Senin, 04 Februari 2013

Menebar Kebaikan


Jangan Berhenti Menebar Benih Kebaikan
Oleh: Prabu Darmayasa

Tersebutlah seorang suci yang tinggal di India Tengah, bernama Ekanath. Beliau sangat maju didalam yoga samadhi-nya dan hidupnya sangat sederhana. Para penduduk mengenalnya sebagai seorang pendeta yang tidak pernah marah. Tidak ada yang mampu memancing amarahnya dan karena itulah para penduduk ingin sekali melihat apa yang akan terjadi jika beliau marah? Mereka ingin biar dapat melihat Ekanath marah sekali saja. Berbagai usaha sudah pernah dicoba namun selalu gagal.

Hal itu menambah “gregetan” hati para penduduk setempat. Keinginan mereka untuk melihat Ekanath marah semakin menjadi-jadi. Hingga suatu ketika, mereka membujuk seseorang untuk memancing keluar kemarahan Ekanath. Orang itu dibayar mahal, hanya demi para penduduk dapat melihat kemarahan Ekanath sekali saja.

Pada suatu hari, sebagaimana biasanya dalam kesehariannya, Ekanath pergi ke sungai untuk mandi. Ekanath langsung melakukan pemujaan sederhana dan masuk ke dalam sungai. Sedangkan di bagian pinggir sungai yang lain, di bawah pohon, lelaki bayaran itu duduk dengan tenang sambil makan kacang kulit, menunggu Ekanath selesai mandi. Setelah selesai mandi Ekanath naik ke daratan, berjalan mengarah ke ashramanya untuk melakukan persembahyangannya.

Tiba-tiba, Ekanath dihadang oleh lelaki itu. Setelah dekat, lelaki itu meludahi wajah Ekanath, setelah itu ia pergi dan kembali duduk di bawah pohon tadi.

Sesuai aturan “kependetaan”, dalam keadaan kotor seperti itu beliau tidak boleh melakukan persembahyangan. Akhirnya Ekanath turun lagi ke sungai dan kembali mandi. Selesai mandi Ekanath naik ke daratan untuk pulang ke Ashramnya. Di tempat yang tadi, kembali lelaki itu menghadang Ekanath dan meludahinya. Ekanath tersenyum, kemudian kembali ke sungai dan mandi lagi. Sedangkan lelaki itu masih tetap duduk-duduk menunggu di bawah pohon sambil makan kacang.

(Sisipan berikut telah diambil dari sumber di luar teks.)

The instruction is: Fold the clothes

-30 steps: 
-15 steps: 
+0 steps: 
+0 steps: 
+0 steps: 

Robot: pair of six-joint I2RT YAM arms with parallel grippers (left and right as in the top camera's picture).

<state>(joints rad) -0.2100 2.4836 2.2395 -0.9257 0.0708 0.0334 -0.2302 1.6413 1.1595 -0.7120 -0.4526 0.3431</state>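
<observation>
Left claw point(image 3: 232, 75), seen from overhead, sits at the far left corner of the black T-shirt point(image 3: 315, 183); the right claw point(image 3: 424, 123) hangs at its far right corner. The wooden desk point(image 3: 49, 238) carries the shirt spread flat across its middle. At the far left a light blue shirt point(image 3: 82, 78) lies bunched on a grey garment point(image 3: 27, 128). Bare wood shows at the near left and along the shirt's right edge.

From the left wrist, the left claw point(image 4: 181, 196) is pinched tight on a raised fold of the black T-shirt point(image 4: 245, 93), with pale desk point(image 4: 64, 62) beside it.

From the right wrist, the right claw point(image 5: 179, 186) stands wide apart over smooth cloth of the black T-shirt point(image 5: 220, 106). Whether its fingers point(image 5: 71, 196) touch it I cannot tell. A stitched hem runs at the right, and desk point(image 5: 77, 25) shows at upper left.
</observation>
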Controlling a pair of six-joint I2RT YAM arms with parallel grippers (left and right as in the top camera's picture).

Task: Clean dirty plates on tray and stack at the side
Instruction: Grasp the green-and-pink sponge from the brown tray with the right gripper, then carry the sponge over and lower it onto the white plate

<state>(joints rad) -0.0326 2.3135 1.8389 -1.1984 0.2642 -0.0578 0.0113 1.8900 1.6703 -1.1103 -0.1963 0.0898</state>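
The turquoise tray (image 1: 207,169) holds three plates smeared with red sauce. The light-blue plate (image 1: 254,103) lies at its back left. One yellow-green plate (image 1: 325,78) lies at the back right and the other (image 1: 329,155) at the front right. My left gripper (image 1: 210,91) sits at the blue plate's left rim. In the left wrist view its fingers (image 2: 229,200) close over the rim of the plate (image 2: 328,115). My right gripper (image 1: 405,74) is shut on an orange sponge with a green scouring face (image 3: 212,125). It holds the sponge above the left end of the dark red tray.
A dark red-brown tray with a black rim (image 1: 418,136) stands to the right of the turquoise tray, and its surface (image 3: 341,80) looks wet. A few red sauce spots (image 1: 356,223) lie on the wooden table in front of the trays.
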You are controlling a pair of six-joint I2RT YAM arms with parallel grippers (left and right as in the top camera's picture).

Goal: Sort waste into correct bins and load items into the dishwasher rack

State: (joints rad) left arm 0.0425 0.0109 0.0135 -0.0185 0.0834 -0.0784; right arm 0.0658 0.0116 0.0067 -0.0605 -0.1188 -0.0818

Lelaki itu juga tersenyum. Tetapi, senyumnya berbeda dengan senyum Ekanath. Senyum Ekanath adalah senyuman yang penuh kasih, sedangkan senyum lelaki itu adalah senyum ejekan. Lelaki itu tetap melakukan penghinaannya, sedangkan Ekanath juga tetap melakukan tugas mandinya.

Kejadian tersebut berlanjut terus sampai ratusan kali. (ada yang menyebutkan bahwa Ekanath diludahi sampai 108 kali).

Melihat Ekanath tidak terganggu sama sekali oleh ratusan penghinaannya, maka lelaki itu mulai berpikir, “Ini manusia atau Dewa?!” Ia tidak yakin ada orang sesabar itu yang meskipun dihina dan diludahi tetapi tetap saja tersenyum penuh kasih.

Lelaki itu berpikir lebih lanjut, “Kalau orang luar biasa ini mengutukku…. aku pasti akan mengalami kematian yang mengerikan…” Lelaki itu segera mendekat dan menjatuhkan diri di kaki Ekanath serta meminta ampun. Dia lalu menceritakan bahwa sesungguhnya ia adalah lelaki bayaran yang ditugaskan untuk mengganggu Ekanath. Beliau mengampuni lelaki itu dan melanjutkan perjalanan pulang ke ashramanya.

Demikianlah cerita Ekanath diperdengarkan ke anak cucu turun menurun untuk memberikan “samskara” atau bentukan karakter indah kepada anak-anak.